_Your instructions_. Exactly the lines from the beginning of the material to the line with "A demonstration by" are to be repeated, both ends included.

_Listed records_.
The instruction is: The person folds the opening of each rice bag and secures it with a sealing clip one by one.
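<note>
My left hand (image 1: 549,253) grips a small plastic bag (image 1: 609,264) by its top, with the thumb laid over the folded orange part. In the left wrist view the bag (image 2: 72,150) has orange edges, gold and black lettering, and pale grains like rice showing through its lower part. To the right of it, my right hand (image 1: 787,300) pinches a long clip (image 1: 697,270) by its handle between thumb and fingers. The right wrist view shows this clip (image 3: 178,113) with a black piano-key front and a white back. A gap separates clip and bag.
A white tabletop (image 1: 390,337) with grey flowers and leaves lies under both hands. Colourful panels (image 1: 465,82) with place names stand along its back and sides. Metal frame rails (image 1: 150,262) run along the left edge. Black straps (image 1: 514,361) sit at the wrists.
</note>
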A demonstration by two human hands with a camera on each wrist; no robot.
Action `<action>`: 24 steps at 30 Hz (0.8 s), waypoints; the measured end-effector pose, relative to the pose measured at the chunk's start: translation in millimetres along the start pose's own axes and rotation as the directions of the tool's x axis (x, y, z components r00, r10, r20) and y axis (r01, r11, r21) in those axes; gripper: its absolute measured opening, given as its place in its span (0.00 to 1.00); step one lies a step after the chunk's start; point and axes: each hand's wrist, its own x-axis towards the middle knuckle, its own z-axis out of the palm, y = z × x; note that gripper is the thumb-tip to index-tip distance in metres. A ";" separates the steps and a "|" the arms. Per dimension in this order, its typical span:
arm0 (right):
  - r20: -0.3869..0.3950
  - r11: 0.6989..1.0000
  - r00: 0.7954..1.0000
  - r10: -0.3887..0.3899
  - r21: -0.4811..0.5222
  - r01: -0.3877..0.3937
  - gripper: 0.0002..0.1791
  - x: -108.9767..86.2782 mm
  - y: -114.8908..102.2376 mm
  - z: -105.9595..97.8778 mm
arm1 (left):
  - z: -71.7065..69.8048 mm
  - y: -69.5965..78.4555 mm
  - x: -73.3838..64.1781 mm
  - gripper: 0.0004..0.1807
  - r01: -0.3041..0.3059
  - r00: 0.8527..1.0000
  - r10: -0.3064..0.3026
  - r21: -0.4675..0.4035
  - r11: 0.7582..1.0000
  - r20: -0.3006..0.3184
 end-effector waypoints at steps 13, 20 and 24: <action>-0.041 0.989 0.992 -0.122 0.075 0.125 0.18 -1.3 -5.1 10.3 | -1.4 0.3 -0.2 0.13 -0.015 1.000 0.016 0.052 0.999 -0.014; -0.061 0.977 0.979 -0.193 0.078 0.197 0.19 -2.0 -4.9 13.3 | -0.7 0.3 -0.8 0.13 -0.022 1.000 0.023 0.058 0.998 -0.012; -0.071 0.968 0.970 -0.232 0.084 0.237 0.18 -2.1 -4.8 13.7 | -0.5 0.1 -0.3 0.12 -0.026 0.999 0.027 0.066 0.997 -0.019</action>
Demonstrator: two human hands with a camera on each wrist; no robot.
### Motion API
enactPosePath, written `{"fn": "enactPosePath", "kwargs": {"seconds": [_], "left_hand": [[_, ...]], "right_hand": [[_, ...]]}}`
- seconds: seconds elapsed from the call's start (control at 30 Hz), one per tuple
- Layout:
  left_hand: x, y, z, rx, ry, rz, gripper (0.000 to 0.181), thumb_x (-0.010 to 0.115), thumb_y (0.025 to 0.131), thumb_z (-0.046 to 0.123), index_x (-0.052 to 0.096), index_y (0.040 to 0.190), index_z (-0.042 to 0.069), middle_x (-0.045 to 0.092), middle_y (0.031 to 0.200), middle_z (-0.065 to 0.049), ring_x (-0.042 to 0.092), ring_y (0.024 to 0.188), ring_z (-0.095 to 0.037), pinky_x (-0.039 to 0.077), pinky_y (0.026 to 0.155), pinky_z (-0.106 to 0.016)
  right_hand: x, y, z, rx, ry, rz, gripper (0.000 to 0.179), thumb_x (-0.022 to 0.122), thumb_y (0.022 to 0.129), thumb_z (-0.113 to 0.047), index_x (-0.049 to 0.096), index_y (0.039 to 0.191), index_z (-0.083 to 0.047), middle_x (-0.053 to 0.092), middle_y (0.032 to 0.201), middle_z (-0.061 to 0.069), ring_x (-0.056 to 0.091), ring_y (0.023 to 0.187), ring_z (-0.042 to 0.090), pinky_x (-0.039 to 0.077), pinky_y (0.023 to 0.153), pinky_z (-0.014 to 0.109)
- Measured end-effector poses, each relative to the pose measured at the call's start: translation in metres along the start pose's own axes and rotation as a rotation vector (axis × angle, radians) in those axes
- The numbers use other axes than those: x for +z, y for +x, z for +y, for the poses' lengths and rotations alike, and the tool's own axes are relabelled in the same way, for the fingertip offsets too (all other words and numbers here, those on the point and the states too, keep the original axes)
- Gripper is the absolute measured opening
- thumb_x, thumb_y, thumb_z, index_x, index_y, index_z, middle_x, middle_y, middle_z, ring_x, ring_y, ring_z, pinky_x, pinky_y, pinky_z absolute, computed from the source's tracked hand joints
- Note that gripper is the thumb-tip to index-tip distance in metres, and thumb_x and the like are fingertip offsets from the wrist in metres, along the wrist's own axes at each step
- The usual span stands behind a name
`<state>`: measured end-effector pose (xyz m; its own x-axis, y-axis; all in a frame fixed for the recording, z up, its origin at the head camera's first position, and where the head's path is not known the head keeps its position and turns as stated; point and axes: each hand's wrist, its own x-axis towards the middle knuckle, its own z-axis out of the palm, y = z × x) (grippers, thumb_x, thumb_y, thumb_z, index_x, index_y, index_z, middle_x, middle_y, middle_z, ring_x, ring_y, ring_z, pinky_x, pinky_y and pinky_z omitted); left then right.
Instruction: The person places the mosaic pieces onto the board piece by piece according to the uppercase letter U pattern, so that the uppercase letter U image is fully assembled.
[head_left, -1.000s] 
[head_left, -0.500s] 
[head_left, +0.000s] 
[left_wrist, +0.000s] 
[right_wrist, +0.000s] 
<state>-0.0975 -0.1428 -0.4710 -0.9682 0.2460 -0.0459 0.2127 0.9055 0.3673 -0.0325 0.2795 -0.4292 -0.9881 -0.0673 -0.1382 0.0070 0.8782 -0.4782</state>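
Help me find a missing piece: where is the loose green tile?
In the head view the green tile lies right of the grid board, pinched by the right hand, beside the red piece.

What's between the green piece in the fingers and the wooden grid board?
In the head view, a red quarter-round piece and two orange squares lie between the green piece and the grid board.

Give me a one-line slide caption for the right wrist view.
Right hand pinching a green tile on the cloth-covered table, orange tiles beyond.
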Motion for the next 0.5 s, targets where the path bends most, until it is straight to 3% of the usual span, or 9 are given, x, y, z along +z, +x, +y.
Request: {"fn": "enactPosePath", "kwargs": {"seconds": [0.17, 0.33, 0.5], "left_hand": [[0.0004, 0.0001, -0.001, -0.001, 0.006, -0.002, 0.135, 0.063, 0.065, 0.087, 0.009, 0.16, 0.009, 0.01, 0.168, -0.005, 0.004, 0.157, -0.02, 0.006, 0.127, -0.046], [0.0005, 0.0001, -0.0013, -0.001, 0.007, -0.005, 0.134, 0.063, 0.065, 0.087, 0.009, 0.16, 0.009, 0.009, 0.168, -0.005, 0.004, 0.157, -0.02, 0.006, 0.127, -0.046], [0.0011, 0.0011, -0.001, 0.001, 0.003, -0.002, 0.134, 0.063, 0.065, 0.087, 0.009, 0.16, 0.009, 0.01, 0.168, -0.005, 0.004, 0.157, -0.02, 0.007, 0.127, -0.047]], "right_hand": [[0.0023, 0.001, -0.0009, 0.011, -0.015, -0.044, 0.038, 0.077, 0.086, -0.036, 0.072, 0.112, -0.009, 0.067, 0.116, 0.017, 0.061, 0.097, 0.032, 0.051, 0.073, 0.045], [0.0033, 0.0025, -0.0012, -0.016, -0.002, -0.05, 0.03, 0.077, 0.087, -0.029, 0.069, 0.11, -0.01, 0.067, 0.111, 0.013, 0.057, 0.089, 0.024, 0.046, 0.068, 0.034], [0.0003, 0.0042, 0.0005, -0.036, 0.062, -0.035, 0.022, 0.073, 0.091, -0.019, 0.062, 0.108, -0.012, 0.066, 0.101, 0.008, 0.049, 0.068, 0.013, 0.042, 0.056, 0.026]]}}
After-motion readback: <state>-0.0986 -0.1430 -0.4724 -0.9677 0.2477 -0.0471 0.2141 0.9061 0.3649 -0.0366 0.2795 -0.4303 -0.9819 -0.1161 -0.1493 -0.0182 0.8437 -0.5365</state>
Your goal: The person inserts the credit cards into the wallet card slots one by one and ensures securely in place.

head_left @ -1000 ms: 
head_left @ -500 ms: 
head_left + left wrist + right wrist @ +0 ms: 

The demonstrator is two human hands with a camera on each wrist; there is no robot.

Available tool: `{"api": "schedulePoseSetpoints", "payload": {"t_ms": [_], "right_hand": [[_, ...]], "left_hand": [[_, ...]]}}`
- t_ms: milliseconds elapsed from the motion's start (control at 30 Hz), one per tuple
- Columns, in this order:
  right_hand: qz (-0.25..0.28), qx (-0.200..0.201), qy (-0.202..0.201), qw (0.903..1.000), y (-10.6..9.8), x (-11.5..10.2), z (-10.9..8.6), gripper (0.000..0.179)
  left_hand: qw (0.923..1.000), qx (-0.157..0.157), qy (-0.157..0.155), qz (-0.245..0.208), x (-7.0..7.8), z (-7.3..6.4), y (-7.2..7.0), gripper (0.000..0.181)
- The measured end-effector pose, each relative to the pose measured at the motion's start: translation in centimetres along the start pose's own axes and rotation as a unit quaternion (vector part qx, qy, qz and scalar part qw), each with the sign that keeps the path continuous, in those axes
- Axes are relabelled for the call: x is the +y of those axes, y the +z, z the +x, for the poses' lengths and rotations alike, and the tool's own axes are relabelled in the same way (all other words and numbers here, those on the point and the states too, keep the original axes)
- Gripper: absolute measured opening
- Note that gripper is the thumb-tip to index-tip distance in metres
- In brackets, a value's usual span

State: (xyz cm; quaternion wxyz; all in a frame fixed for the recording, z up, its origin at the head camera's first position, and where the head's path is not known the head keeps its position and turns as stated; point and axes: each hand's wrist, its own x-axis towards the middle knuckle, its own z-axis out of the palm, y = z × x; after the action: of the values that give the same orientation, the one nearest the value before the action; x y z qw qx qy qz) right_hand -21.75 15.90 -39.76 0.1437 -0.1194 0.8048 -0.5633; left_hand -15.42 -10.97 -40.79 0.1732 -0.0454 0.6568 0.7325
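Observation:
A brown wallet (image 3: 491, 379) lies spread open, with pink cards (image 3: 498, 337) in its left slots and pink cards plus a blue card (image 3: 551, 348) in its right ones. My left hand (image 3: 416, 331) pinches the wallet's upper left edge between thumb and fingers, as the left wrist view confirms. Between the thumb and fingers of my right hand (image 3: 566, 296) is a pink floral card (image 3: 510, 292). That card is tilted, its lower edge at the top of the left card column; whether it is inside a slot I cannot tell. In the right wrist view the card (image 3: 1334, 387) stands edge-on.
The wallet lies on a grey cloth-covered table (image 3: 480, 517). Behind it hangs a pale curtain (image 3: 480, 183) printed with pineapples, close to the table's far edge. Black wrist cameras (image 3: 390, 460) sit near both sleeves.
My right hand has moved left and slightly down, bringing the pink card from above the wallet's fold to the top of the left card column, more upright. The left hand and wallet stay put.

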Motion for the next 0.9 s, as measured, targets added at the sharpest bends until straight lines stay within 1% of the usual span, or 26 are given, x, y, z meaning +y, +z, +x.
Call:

_Answer to the problem_.
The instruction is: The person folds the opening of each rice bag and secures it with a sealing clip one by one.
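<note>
My left hand (image 1: 549,253) grips a small plastic bag (image 1: 609,264) by its top, with the thumb laid over the folded orange part. In the left wrist view the bag (image 2: 72,150) has orange edges, gold and black lettering, and pale grains like rice showing through its lower part. To the right of it, my right hand (image 1: 787,300) pinches a long clip (image 1: 697,270) by its handle between thumb and fingers. The right wrist view shows this clip (image 3: 178,113) with a black piano-key front and a white back. A gap separates clip and bag.
A white tabletop (image 1: 390,337) with grey flowers and leaves lies under both hands. Colourful panels (image 1: 465,82) with place names stand along its back and sides. Metal frame rails (image 1: 150,262) run along the left edge. Black straps (image 1: 514,361) sit at the wrists.
</note>
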A demonstration by two human hands with a camera on each wrist; no robot.

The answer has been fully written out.